ACTIVITY - Output every line of the material exactly.

SUPPLIED INFORMATION -
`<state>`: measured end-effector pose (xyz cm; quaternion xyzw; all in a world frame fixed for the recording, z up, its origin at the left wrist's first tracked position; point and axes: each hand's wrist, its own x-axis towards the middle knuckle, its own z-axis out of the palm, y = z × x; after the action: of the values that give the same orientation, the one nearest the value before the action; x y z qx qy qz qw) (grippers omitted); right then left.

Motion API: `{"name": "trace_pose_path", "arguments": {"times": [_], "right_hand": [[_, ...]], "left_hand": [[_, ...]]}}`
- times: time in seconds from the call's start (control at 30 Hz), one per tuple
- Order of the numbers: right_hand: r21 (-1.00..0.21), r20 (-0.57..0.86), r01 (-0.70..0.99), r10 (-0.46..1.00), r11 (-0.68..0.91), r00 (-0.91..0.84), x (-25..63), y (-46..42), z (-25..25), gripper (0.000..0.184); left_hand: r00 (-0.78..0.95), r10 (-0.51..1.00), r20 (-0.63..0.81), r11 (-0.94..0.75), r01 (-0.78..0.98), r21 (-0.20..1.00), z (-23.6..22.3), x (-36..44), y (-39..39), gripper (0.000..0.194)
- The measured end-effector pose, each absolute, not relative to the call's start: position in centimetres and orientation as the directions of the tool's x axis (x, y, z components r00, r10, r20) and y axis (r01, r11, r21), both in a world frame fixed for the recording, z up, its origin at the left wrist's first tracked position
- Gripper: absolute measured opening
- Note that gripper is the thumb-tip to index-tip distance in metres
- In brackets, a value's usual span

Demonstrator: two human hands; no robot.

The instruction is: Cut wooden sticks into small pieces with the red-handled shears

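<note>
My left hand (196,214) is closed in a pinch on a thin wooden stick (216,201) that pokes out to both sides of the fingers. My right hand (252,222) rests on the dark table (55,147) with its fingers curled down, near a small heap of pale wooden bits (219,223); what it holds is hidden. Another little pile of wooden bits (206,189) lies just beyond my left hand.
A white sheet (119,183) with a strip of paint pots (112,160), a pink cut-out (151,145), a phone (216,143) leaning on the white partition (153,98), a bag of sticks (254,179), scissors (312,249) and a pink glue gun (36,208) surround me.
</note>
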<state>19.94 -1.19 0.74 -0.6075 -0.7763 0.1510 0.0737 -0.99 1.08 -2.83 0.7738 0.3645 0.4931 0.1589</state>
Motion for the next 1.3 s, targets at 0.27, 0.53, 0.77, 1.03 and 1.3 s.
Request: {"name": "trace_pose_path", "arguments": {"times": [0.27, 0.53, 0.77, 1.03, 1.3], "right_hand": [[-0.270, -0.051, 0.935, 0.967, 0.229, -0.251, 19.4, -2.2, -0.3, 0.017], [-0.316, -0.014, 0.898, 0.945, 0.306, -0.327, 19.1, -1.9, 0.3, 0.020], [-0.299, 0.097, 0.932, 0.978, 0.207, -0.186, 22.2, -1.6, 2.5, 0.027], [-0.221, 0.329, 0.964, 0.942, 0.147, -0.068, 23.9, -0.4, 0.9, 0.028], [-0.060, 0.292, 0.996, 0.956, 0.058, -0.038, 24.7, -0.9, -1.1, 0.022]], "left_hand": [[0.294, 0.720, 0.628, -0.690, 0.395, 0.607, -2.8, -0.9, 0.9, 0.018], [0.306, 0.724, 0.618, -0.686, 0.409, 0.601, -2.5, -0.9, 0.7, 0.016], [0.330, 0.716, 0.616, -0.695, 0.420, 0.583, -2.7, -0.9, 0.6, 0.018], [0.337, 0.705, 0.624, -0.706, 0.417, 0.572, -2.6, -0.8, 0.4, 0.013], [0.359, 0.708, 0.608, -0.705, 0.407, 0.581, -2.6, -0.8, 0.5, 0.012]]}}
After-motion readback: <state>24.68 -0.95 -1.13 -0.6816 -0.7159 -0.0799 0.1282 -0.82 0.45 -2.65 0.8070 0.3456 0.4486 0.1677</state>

SOLVED PROBLEM -
`<state>`: measured end-effector pose (xyz cm; quaternion xyzw; all in a world frame fixed for the recording, z up, its origin at the left wrist's first tracked position; point and axes: each hand's wrist, its own x-axis towards the middle knuckle, its own z-axis out of the palm, y = z × x; after the action: of the values that give the same orientation, the one nearest the value before the action; x y z qx qy qz qw) (grippers omitted); right then left.

Motion API: `{"name": "trace_pose_path", "arguments": {"times": [_], "right_hand": [[_, ...]], "left_hand": [[_, ...]]}}`
- times: time in seconds from the call's start (control at 30 Hz), one per tuple
- Order of the numbers: right_hand: r21 (-1.00..0.21), r20 (-0.57..0.86), r01 (-0.70..0.99), r10 (-0.46..1.00), r11 (-0.68..0.91), r00 (-0.91..0.84), x (-25..63), y (-46..42), z (-25..25), gripper (0.000..0.184); left_hand: r00 (-0.78..0.95), r10 (-0.51..1.00), r20 (-0.63..0.81), r11 (-0.94..0.75), r01 (-0.78..0.98), r21 (-0.20..1.00), z (-23.6..22.3), x (-36..44), y (-39..39), gripper (0.000..0.194)
- The measured end-effector pose, each absolute, not relative to the call's start: position in centimetres and orientation as the directions of the tool's x axis (x, y, z components r00, r10, r20) and y axis (r01, r11, r21), both in a world frame fixed for the recording, z up, its origin at the left wrist's first tracked position
- Gripper: absolute measured opening
- Note that gripper is the thumb-tip to index-tip distance in metres
- In brackets, a value's usual span

Demonstrator: two human hands; no robot.

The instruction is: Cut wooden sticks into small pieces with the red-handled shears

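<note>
My left hand (196,214) is closed in a pinch on a thin wooden stick (216,201) that pokes out to both sides of the fingers. My right hand (252,222) rests on the dark table (55,147) with its fingers curled down, near a small heap of pale wooden bits (219,223); what it holds is hidden. Another little pile of wooden bits (206,189) lies just beyond my left hand.
A white sheet (119,183) with a strip of paint pots (112,160), a pink cut-out (151,145), a phone (216,143) leaning on the white partition (153,98), a bag of sticks (254,179), scissors (312,249) and a pink glue gun (36,208) surround me.
</note>
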<state>19.94 -1.19 0.74 -0.6075 -0.7763 0.1510 0.0737 -0.99 1.08 -2.83 0.7738 0.3645 0.4931 0.1589</state>
Motion for the next 1.3 s, targets at 0.27, 0.53, 0.77, 1.03 and 1.3 s.
Request: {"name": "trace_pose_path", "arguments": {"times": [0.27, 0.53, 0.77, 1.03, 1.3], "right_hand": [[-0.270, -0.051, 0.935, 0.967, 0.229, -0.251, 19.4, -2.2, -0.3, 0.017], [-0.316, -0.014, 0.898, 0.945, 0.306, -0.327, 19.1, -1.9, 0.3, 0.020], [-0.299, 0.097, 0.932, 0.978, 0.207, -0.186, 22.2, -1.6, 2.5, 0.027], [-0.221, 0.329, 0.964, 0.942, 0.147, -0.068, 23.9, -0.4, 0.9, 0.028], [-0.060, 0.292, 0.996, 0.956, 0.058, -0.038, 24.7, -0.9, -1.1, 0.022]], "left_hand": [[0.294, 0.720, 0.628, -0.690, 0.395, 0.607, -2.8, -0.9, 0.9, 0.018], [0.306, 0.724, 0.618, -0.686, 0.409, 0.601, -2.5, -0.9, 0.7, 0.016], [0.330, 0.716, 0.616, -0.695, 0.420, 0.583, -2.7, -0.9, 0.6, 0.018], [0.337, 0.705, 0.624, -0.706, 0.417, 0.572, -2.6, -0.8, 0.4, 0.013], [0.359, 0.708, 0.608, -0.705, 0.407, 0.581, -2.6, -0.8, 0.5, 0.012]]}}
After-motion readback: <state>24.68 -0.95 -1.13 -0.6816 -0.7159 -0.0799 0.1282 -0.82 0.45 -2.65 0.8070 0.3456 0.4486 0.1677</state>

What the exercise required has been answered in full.